Não por acaso, quando se quer ridicularizar a legislação, se diz jocosamente que determinadas leis só servem para punir os ladrões de galinha, quando se considera como delitos equivalentes o pão surrupiado pelo pai da família faminta e o desvio de verba da merenda escolar pelo político corrupto.
A maioria da população, que escapou da sociopatia genética e foi educada sob os preceitos do fazer o que é certo, ou mais rigoroso ainda, seguir a recomendação de Kant ("Tudo o que tiver dificuldade de explicar como fez, não faça!") se sente ultrajada com as discrepâncias legais, com normas para as quais se pode até alegar boa intenção, mas sem obscurecer a obviedade de que nem tudo o que é legal, é ético.
Com o caminho aberto para a canalhice, chegamos ao ponto de festejar a fortuna e a ascensão social de vigaristas habilidosos em arquitetar manobras espetaculares, capazes de colocá-los em patamares de admiração da população mais humilde, visivelmente cansada da humildade. Estamos exaustos da integridade sem recompensa ou assumimos que o lamentável das negociatas é não termos sido convidados, como já advertira o Millôr?
Quando surge um movimento de depuração coletiva, a reação inicial da canalhada, como se pode presumir, é de pânico. Isso foi observado, com entusiasmo, nos primeiros movimentos da Lava-Jato, e provocou na população geral a ingênua euforia de que agora vamos, e não haveria tapete que bastasse para cobrir tanta sujeita. Com a passagem do tempo, se percebeu que esse sentimento foi se esvaindo com a naturalidade com que os acusados, protegidos pelo biombo do foro privilegiado e por recursos, embargos e embargos dos embargos, negavam acusações completamente documentadas.
Quando ficou visível que mais importante do que ser condenado para o cumprimento de uma pena é saber quem está sendo sentenciado, o desânimo se multiplicou, chegando ao ápice quando se permitiu que alguém com prisão decretada atrasasse a apresentação no cárcere para proferir um discurso etílico/patético, conclamando o pobre povo que lidera a bloquear estradas e seguir com as invasões no campo e na cidade, tudo em seu nome, ou seja, com impunidade assegurada.
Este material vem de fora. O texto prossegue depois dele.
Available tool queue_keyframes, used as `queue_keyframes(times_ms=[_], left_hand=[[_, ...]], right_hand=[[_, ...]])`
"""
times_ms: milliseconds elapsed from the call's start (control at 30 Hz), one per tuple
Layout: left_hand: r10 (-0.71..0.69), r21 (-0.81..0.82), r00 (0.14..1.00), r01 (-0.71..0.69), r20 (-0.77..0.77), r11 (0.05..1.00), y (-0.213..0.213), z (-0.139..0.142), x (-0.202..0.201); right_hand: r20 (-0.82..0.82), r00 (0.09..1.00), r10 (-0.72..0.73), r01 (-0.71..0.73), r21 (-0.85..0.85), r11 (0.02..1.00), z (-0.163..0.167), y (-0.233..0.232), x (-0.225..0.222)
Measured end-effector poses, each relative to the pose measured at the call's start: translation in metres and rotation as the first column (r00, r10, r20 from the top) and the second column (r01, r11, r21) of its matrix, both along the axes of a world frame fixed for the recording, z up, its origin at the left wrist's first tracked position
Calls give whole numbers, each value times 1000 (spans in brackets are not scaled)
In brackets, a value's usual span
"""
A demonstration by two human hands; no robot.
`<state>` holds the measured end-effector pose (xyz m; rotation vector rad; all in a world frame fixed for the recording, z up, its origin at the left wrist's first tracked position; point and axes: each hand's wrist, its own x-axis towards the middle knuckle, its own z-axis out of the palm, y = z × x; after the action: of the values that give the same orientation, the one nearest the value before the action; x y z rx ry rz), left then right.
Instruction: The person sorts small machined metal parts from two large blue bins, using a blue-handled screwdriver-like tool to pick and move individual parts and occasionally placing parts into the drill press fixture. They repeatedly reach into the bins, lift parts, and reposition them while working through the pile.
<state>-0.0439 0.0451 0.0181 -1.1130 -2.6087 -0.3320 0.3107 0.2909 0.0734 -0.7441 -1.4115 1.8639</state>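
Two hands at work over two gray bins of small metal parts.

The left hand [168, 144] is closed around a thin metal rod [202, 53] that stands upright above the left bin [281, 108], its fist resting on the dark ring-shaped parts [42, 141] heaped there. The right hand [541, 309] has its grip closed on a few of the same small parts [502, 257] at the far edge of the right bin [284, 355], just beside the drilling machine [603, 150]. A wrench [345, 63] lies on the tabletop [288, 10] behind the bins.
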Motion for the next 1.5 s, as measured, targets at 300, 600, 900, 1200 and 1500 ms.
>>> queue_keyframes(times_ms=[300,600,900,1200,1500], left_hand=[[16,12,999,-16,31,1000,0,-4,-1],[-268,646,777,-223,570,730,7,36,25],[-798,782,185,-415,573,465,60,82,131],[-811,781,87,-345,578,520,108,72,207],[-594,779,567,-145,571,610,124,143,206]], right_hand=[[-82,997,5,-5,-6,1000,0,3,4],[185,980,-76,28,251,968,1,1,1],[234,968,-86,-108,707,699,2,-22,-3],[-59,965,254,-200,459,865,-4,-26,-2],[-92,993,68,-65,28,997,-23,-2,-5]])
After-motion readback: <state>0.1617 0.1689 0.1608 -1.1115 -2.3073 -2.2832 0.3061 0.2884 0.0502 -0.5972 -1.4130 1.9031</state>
Naquela tarde, respeito e dignidade foram ridicularizados.
Curiosos, aguardamos a manifestações dos nossos magistrados face a essa aberração jurídica e fomos surpreendidos com a notícia de que a única medida em andamento era a revisão das prisões em segunda instância, com óbvia intenção de abrir as portas da prisão. A mídia, que se omitiu de comentar a bizarrice desse episódio, reconheceu como louvável o envolvimento atual da sociedade, a ponto de muita gente saber o nome da maioria dos ministros, mas foi deprimente descobrir que os votos deles são previsíveis, porque a Suprema Corte parece partidarizada, o que quer dizer que a chamada interpretação da lei nada mais é do que a adequação dela à ideologia de cada um.
Desde sempre se repete que o reconhecimento que um país possa merecer na comunidade das nações depende do apreço que o povo tenha pelo seu sistema judiciário. E como respeito é irmão da confiança, nada poderia ter sido pior do que a morte do respeito. Que começou quando sentimos um impulso incontrolável de vaiar os juízes da nossa Suprema Corte. O discurso empoado dos nossos magistrados, envoltos em togas imponentes, não consegue ofuscar o sentimento de repúdio que brota no íntimo das pessoas mais humildes, que não têm conhecimento das artimanhas legais, mas conservam intacta no coração a noção mais elementar de justiça.